**Work item:** Quote all of the data that follows exactly as written, skipping the images.
────────────────
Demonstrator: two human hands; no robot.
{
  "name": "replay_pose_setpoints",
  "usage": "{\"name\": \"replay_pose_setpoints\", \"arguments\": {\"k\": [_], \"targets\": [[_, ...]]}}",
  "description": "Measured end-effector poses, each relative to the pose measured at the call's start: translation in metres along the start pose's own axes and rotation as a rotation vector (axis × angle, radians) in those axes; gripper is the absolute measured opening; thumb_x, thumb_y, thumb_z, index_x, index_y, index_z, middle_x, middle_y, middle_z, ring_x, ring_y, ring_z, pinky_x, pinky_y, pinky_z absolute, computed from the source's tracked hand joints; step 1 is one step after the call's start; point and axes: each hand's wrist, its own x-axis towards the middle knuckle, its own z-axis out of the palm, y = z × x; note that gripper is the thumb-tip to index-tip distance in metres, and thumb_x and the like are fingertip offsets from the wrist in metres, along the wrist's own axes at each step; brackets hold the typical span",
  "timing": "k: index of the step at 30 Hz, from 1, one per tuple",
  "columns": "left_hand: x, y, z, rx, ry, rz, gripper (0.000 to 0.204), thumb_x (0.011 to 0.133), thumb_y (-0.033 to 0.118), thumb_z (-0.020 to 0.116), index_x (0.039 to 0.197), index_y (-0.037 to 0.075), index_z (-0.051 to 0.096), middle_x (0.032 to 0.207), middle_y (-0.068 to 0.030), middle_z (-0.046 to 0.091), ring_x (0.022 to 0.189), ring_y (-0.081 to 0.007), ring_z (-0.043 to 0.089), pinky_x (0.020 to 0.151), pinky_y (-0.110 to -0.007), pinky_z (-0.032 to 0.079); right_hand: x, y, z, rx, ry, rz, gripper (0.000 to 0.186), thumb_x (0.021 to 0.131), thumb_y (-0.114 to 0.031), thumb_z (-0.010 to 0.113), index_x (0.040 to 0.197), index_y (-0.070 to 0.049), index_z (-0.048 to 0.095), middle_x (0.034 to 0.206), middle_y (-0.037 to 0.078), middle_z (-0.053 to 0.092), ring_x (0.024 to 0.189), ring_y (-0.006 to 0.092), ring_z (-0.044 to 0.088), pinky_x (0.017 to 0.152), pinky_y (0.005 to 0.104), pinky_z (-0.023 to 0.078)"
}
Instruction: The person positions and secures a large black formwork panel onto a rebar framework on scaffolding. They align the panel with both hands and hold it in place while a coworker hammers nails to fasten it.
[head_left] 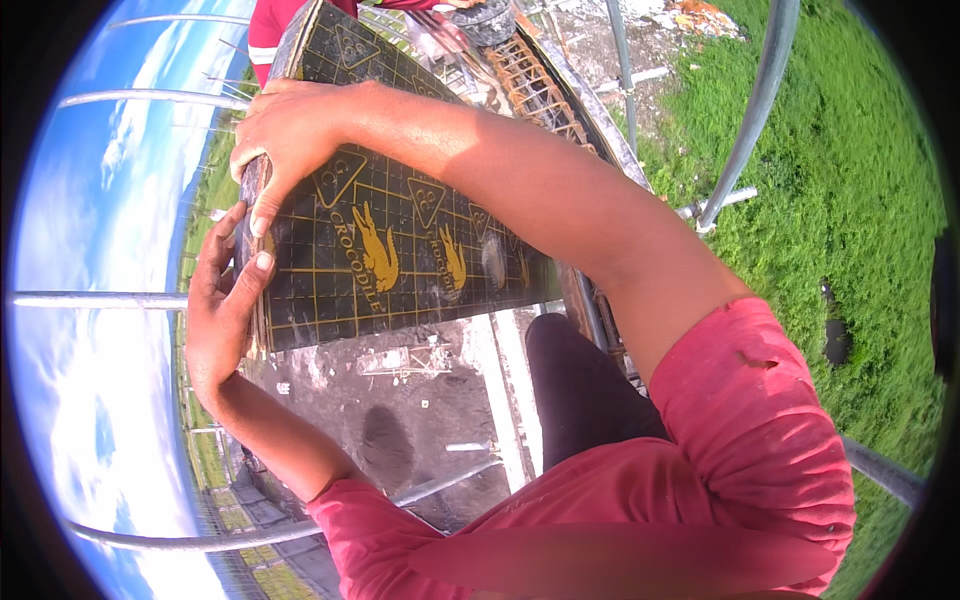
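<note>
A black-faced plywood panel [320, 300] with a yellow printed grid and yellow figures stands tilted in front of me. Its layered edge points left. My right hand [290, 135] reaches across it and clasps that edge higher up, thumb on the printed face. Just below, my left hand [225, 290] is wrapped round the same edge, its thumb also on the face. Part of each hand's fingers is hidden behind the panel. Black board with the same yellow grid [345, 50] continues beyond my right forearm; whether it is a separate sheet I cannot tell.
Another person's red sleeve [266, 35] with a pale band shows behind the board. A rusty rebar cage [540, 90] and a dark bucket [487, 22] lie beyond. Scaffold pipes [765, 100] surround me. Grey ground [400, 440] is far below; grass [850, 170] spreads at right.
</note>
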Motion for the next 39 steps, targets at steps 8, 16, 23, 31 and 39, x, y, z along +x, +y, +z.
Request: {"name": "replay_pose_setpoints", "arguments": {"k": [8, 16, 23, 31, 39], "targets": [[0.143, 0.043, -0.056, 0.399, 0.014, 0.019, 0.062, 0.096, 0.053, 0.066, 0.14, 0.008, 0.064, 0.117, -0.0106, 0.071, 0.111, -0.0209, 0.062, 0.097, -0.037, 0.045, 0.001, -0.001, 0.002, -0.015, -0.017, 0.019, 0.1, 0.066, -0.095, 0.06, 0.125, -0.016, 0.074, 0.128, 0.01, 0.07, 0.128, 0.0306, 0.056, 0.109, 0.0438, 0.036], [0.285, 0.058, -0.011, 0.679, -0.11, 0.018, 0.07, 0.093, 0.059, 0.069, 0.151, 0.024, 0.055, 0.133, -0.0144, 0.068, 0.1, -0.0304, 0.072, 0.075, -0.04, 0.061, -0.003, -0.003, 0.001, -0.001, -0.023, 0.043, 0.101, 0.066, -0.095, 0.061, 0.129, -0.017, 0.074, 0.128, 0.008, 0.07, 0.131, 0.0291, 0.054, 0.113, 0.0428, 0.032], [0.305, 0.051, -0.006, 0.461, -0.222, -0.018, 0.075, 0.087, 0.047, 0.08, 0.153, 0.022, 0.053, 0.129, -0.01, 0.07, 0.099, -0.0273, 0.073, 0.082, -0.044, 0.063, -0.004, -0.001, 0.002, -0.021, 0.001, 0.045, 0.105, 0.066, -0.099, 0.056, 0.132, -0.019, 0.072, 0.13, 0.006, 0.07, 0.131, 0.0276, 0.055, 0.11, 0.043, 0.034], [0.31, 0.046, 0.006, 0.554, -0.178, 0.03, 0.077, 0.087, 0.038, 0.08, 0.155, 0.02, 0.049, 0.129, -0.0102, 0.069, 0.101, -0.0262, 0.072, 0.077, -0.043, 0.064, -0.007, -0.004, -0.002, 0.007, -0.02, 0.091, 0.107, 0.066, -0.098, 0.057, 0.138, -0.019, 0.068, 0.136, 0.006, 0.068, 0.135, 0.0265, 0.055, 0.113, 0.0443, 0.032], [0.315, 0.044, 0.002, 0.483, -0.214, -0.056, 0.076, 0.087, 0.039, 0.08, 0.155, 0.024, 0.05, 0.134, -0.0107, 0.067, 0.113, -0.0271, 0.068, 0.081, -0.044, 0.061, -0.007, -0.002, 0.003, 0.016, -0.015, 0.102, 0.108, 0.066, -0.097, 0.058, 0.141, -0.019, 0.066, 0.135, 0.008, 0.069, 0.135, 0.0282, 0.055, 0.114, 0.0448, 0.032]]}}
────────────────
**Solution to the exercise:**
Demonstrator: two human hands; no robot.
{
  "name": "replay_pose_setpoints",
  "usage": "{\"name\": \"replay_pose_setpoints\", \"arguments\": {\"k\": [_], \"targets\": [[_, ...]]}}",
  "description": "Measured end-effector poses, each relative to the pose measured at the call's start: translation in metres along the start pose's own axes and rotation as a rotation vector (axis × angle, radians) in those axes; gripper is the absolute measured opening; thumb_x, thumb_y, thumb_z, index_x, index_y, index_z, middle_x, middle_y, middle_z, ring_x, ring_y, ring_z, pinky_x, pinky_y, pinky_z absolute, computed from the source's tracked hand joints; step 1 is one step after the call's start; point and axes: each hand's wrist, its own x-axis towards the middle knuckle, its own z-axis out of the palm, y = z × x; note that gripper is the thumb-tip to index-tip distance in metres, and thumb_x and the like are fingertip offsets from the wrist in metres, along the wrist's own axes at each step; brackets hold the typical span",
  "timing": "k: index of the step at 30 Hz, from 1, one per tuple",
  "columns": "left_hand: x, y, z, rx, ry, rz, gripper (0.000 to 0.204), thumb_x (0.011 to 0.133), thumb_y (-0.033 to 0.118), thumb_z (-0.020 to 0.116), index_x (0.039 to 0.197), index_y (-0.037 to 0.075), index_z (-0.051 to 0.096), middle_x (0.032 to 0.207), middle_y (-0.068 to 0.030), middle_z (-0.046 to 0.091), ring_x (0.022 to 0.189), ring_y (-0.081 to 0.007), ring_z (-0.043 to 0.089), pinky_x (0.020 to 0.151), pinky_y (-0.110 to -0.007), pinky_z (-0.032 to 0.079); right_hand: x, y, z, rx, ry, rz, gripper (0.000 to 0.186), thumb_x (0.021 to 0.131), thumb_y (-0.114 to 0.031), thumb_z (-0.010 to 0.113), index_x (0.040 to 0.197), index_y (-0.070 to 0.049), index_z (-0.048 to 0.095), middle_x (0.034 to 0.206), middle_y (-0.037 to 0.078), middle_z (-0.053 to 0.092), ring_x (0.024 to 0.189), ring_y (-0.006 to 0.092), ring_z (-0.044 to 0.088), pinky_x (0.017 to 0.152), pinky_y (0.005 to 0.104), pinky_z (-0.023 to 0.078)"
}
Instruction: The person positions and secures a large black formwork panel onto a rebar framework on scaffolding. They align the panel with both hands and hold it in place while a coworker hammers nails to fasten it.
[head_left] 
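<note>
A black-faced plywood panel [320, 300] with a yellow printed grid and yellow figures stands tilted in front of me. Its layered edge points left. My right hand [290, 135] reaches across it and clasps that edge higher up, thumb on the printed face. Just below, my left hand [225, 290] is wrapped round the same edge, its thumb also on the face. Part of each hand's fingers is hidden behind the panel. Black board with the same yellow grid [345, 50] continues beyond my right forearm; whether it is a separate sheet I cannot tell.
Another person's red sleeve [266, 35] with a pale band shows behind the board. A rusty rebar cage [540, 90] and a dark bucket [487, 22] lie beyond. Scaffold pipes [765, 100] surround me. Grey ground [400, 440] is far below; grass [850, 170] spreads at right.
</note>
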Motion for the next 39 steps, targets at steps 8, 16, 23, 31 and 39, x, y, z along +x, +y, +z.
Request: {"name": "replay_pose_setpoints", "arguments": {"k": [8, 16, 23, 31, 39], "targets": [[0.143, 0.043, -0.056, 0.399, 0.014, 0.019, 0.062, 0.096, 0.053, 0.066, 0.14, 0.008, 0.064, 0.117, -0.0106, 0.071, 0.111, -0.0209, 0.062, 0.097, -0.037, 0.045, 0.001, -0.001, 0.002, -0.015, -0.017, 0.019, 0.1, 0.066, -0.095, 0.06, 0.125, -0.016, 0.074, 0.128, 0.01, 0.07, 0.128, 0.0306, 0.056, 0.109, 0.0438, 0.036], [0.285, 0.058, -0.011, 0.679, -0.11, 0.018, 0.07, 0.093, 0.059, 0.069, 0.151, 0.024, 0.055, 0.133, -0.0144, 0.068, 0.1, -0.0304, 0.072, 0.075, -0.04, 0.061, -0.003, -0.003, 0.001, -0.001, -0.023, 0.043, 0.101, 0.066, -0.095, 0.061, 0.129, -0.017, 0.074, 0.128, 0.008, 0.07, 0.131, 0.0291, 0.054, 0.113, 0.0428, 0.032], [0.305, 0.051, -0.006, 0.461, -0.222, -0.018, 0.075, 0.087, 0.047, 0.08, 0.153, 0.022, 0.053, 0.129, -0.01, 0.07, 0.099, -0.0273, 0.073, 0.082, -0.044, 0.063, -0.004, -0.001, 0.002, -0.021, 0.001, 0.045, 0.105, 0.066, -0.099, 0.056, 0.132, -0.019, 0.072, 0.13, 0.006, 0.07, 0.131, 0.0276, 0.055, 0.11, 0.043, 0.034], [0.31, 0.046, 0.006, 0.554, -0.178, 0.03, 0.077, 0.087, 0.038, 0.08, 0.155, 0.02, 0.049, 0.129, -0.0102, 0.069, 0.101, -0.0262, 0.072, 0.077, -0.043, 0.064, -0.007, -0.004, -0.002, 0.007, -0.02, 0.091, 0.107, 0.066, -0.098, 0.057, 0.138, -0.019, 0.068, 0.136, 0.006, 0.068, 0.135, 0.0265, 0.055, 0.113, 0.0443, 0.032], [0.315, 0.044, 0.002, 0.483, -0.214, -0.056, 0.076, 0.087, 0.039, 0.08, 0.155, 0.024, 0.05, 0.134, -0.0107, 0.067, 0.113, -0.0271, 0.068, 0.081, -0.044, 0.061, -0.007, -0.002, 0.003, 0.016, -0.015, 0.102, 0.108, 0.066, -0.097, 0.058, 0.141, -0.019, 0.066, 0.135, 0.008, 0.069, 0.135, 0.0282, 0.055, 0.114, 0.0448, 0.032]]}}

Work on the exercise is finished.